Written by: Dr. Dushka H. Saiyid
Posted on: February 08, 2016 |
It is not surprising that New York City is set to celebrate the Year of the Monkey with great fanfare. Starting with the Firecracker Ceremony and Cultural Festival in atown on the 8th of February, it is followed by the big New Year Parade and Festival on the 14th. Crowds of revelers throng the streets to watch the floats and performers against the backdrop of blaring music, while there is hardly room to move in the crush. Similar festivities take place in other boroughs of New York on other dates. Macy’s, the largest department store in Manhattan, has a large decorative red monkey on display, and the Empire State building has got shimmering lights and changing colours to welcome the Year of the Monkey.
Manhattan’s Chinatown is squeezed between Broome and Lafayette streets, a world apart from the rest of New York. Chinese jostle in this densely populated area to shop in the myriads of stores catering for Chinese needs, or to eat at one of the Chinese restaurants that are at every corner. Whether you are looking for quality chopsticks, or for red decorations to celebrate the New Year, or seafood from the cavernous seafood outlet with live eels, fish, lobsters and crabs jumping around, it’s all available here.
Within Chinatown, Columbus Park is a center of activity. Columbus Park exudes an aura of the charming old China, although their mother country has undergone a transformation, at least in the big cities, bustling with energy, fast paced, full of high rises, flyovers and spanking clean. You will find groups of Chinese sitting around playing Xiangqi or cards, or a musical instrument. It is the go to place for early morning Tai chi. A tall sculpture of Sun Yat-sen, commonly regarded as the founder of modern China, watches over his people engrossed in their hobbies or just huddled on the benches chatting. Not far from the Park in Chatham Square stands a statue, over eighteen feet tall, of Lin Zexu, an outstanding official of the Qing dynasty who led the crusade against the import of opium into China by the British merchants, resulting in the First Opium War of 1839. He had realized the devastating effects of opium on the Chinese, but although he defeated the British repeatedly in Canton, they sailed north and established their hold in provinces there. Zexu was made the scapegoat for this setback by an imperial court in decline, and sent into exile. While Lin Zexu began the resistance to colonial powers, Sun Yat-sen led a movement that brought the decaying Qing dynasty to an end, and presided over the birth of the Republic of China.
A stone’s throw from Chatham Square is the Confucius Plaza, the first public-funded housing project built in 1976. In front of it is a large bronze statue of Confucius, the Chinese philosopher and moral guide, whose wisdom and guidelines underpin the Chinese society and culture the world over.

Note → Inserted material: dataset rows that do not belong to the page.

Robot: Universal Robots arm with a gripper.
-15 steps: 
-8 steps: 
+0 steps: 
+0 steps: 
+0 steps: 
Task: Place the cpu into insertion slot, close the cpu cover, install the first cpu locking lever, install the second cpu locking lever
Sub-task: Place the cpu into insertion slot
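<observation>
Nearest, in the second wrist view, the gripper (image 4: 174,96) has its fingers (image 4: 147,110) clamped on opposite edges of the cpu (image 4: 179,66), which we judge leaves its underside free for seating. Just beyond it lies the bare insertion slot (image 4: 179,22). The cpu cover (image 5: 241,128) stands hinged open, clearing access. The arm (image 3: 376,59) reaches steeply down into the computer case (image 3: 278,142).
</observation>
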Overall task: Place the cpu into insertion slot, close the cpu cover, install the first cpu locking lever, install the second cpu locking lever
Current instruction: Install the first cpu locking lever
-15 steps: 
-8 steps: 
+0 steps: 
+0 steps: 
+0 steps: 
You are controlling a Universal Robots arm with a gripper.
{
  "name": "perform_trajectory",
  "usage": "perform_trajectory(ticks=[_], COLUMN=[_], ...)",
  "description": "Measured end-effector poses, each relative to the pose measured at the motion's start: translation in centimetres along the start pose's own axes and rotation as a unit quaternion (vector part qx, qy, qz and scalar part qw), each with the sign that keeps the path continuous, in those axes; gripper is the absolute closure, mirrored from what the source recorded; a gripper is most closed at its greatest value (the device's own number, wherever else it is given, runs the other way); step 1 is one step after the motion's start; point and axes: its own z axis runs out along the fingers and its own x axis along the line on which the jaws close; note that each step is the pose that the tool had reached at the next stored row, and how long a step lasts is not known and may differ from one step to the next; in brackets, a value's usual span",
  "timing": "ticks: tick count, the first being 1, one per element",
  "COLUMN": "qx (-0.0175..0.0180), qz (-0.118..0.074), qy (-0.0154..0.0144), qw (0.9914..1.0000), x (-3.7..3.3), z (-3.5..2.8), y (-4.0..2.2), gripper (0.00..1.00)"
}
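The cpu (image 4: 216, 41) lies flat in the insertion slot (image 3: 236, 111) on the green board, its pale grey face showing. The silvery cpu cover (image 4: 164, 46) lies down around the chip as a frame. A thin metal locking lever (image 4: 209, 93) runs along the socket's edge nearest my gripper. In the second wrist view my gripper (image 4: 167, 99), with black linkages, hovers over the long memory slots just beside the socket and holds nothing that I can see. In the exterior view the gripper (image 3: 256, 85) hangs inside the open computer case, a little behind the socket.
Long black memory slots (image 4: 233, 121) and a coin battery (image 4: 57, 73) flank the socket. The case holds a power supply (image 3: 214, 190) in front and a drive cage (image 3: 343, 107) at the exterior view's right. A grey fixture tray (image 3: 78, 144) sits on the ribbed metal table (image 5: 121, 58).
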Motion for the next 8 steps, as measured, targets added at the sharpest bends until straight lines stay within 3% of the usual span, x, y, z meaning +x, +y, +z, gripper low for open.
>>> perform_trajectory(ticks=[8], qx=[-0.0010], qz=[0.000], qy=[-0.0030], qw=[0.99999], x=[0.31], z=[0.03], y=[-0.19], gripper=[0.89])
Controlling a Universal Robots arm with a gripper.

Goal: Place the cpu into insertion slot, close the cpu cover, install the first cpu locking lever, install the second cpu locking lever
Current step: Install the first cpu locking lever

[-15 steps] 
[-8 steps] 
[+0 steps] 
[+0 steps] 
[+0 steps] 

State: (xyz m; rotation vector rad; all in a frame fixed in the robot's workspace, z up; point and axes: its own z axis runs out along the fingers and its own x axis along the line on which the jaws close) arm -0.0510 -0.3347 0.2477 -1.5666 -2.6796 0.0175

It is cold and we are hungry, so we dive into the nearest restaurant. Food seems to be cheaper here than elsewhere in New York, including at Little India, where a meal that includes a main dish of your choice, a soup, and boiled rice is around $6.50. Chinatown neighbors Little Italy, where scenes of many a movie on the mafia have been shot.
The strength of the USA has always been its inclusiveness, how immigrants from different parts of the world have entered this melting pot and contributed to building this into a great country. Manhattan has been its crucible. Watching the Republicans debate before the elections, I wonder whether they’ll have the wisdom to retain this advantage.